- What is being asked -
Look below for the line with "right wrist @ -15" and the line with "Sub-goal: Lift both"; repeat exactly those two lines and all lines between them, but no pictures.

- Given material -
※ ※ ※
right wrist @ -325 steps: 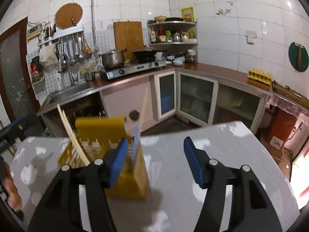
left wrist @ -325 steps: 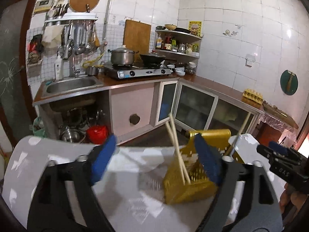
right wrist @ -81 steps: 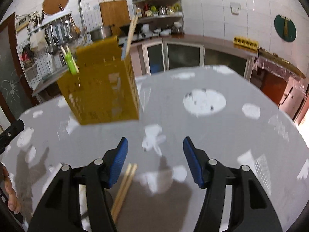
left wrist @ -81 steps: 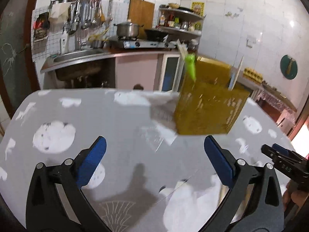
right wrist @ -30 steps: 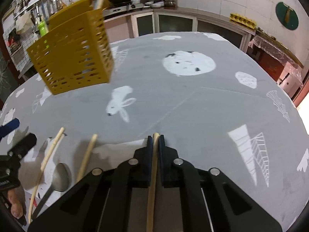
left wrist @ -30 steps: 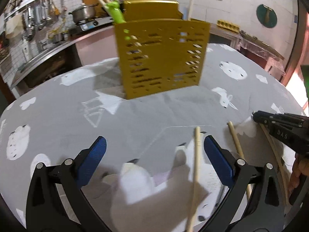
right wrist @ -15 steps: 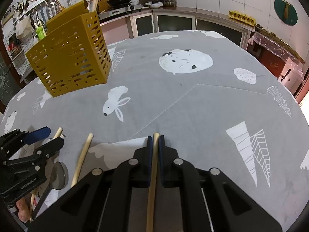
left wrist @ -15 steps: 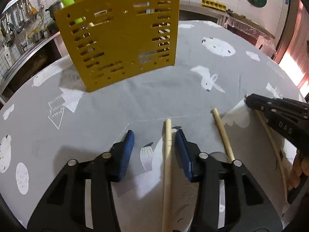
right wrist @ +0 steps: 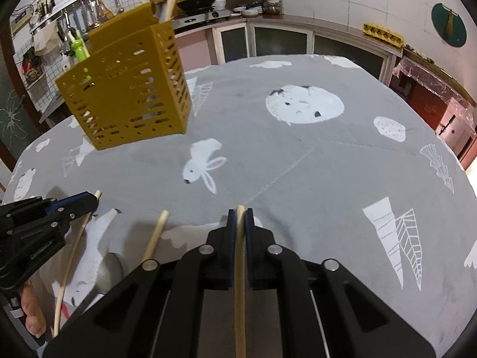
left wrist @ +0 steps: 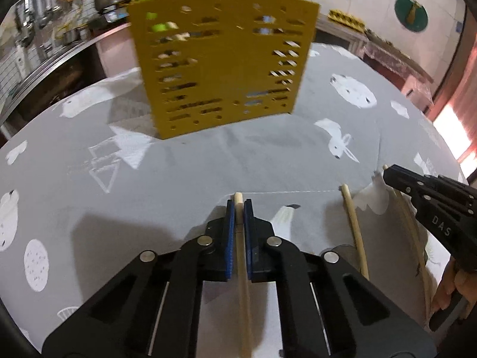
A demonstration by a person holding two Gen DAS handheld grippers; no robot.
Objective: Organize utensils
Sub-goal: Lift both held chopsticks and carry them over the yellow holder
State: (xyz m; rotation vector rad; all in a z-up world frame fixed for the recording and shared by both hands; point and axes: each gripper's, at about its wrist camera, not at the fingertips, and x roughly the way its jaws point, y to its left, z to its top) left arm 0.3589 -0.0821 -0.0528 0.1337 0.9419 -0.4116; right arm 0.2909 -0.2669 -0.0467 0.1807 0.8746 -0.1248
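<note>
A yellow perforated utensil holder (left wrist: 222, 62) stands on the grey patterned tablecloth (left wrist: 184, 161); it also shows in the right wrist view (right wrist: 128, 101) with chopsticks and a green-handled utensil (right wrist: 78, 48) in it. My left gripper (left wrist: 238, 205) is shut on a wooden chopstick (left wrist: 243, 271) lying along its fingers. My right gripper (right wrist: 241, 211) is shut on another wooden chopstick (right wrist: 239, 283). A third chopstick (left wrist: 353, 226) lies loose between the two grippers, also seen in the right wrist view (right wrist: 155, 235).
A metal spoon bowl (right wrist: 114, 268) lies near the loose chopstick. The table edge falls away at the far right (right wrist: 465, 176). Behind the table are the kitchen counter, the stove (right wrist: 205, 15) and the sink.
My left gripper has closed from half open onto the chopstick and moved nearer the yellow holder. My right gripper stays shut on its chopstick.
</note>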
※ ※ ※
- Your solution -
right wrist @ -15 steps: 
left wrist @ -15 steps: 
right wrist @ +0 steps: 
left wrist @ +0 steps: 
A demonstration by a person holding two Gen DAS handheld grippers; no robot.
Objective: Organize utensils
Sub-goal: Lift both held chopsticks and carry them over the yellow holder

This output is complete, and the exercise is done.